Prince of Magic

Caught dancing barefoot in the moonlit woods, dressed only in her shift, Elizabeth Penshurst is considered by decent folk to be notorious and disgraced. Sent by her father, a reverend, to serve penance with a cousin in Hernewood, Lizzie sets her thoughts on becoming the perfectly demure and reserved young woman any suitor would want.

But evil haunts the woods of Hernewood Abbey. As the Druid festival of Beltane approaches, a sinister cult seeks a virgin sacrifice. Their intended victim: Lizzie. Her only defender–and the man likely to relieve her of her dangerous maidenhood–is the mysterious Gabriel, the Dark Man, a fellow outcast and scholar of Druidism. The forest calls to them both.
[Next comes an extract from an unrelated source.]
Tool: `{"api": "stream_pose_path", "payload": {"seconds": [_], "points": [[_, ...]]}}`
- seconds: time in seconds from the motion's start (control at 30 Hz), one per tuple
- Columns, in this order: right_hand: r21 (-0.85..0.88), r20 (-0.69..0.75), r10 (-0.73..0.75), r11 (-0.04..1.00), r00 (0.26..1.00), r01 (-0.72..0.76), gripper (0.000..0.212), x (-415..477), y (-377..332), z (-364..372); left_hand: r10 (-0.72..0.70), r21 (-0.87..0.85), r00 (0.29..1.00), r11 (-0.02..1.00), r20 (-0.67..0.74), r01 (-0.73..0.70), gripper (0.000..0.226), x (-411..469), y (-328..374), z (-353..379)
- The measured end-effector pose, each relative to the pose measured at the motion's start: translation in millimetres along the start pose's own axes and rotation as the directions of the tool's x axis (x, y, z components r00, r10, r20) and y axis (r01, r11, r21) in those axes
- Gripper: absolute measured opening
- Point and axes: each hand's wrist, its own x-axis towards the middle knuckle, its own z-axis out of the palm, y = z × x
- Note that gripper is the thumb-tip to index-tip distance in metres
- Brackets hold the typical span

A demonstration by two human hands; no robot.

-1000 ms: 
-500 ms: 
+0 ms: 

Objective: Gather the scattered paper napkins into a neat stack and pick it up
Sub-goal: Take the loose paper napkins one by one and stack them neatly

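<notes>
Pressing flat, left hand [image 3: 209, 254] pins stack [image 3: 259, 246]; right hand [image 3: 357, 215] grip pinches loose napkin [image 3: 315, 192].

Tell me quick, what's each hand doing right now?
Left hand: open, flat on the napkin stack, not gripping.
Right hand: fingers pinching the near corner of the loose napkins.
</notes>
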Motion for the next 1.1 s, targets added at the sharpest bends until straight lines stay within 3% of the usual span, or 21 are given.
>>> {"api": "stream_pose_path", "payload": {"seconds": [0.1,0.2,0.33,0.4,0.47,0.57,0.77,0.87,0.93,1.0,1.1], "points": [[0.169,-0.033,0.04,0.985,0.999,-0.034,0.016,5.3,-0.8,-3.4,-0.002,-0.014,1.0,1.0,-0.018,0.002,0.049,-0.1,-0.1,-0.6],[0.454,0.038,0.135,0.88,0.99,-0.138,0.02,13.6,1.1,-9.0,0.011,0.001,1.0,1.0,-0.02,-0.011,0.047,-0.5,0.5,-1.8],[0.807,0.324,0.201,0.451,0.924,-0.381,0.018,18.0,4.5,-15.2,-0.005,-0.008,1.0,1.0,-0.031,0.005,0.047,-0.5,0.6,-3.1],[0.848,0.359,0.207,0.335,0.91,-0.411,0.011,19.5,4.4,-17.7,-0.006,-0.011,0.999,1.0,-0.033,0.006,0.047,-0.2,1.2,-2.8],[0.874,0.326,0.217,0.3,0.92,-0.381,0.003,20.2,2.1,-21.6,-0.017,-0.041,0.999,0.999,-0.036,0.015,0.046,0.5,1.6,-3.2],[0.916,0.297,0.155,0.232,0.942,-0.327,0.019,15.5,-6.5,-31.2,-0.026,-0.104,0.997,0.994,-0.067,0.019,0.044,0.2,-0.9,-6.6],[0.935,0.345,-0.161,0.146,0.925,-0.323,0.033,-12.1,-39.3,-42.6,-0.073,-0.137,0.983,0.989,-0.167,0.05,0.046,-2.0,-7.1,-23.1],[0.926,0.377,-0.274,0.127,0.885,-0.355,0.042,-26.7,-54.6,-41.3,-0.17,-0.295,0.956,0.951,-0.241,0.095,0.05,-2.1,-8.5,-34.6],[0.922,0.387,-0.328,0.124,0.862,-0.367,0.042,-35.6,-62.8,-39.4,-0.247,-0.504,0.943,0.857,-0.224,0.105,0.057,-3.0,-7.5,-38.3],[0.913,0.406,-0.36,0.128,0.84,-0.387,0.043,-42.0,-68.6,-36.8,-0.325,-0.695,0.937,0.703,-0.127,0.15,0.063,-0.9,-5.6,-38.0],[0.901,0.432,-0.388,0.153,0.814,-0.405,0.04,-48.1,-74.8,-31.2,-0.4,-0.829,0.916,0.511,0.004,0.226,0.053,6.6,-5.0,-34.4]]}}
Their irresistible attraction, both mystical and bawdy, may be the only force more powerful than the cult’s dark purpose.

Shadows At Sunset

House of Shadows
The house on Sunset Boulevard has witnessed everything: from the infamous murder-suicide of a ’50s starlet and her lover, to the drug-fueled commune in the ’60s, to the anguish of its present owner, Jilly Meyer, who is struggling to preserve the house and what’s left of her wounded family.

Man of Shadows
Coltrane is a liar, a con man and a threat to everything Jilly holds dear. He is also her hated father’s right-hand man, a gorgeous, loathsome snake who doesn’t care whom he uses to get what he wants. And he’s made it clear he wants Jilly. But the question is, what does he want her for?

Shadows at Sunset
Somehow Jilly has to stop Coltrane from destroying everything she cherishes. Including her own vulnerable heart. And the only way to do that is to uncover what Coltrane is really up to, and that could mean upsetting the explosive secrets of the past.

Cry for the Moon

There’s nothing like the brisk autumn nights of the North.

As cold winds rattled through broken windows and loose doors. Farnum’s Castle felt like an icebox. Marielle Brandt couldn’t complain to the landlord – she was the landlord, having inherited her husband’s mounting debts and title to the weirdest apartment building in the history of human habitation.

The plumbing was shot, the stairs were treacherous and the place was haunted. The tenants were a raggle-taggle group of refugees, witches and warlocks. But he weirdest part was that Farnum’s Castle felt like home, and the tenants like family. Especially Simon Zebriskie, who gruffly dispensed help and advice, and felt like someone Marielle had been seeking all her life to warm her heart on even the coldest Chicago night.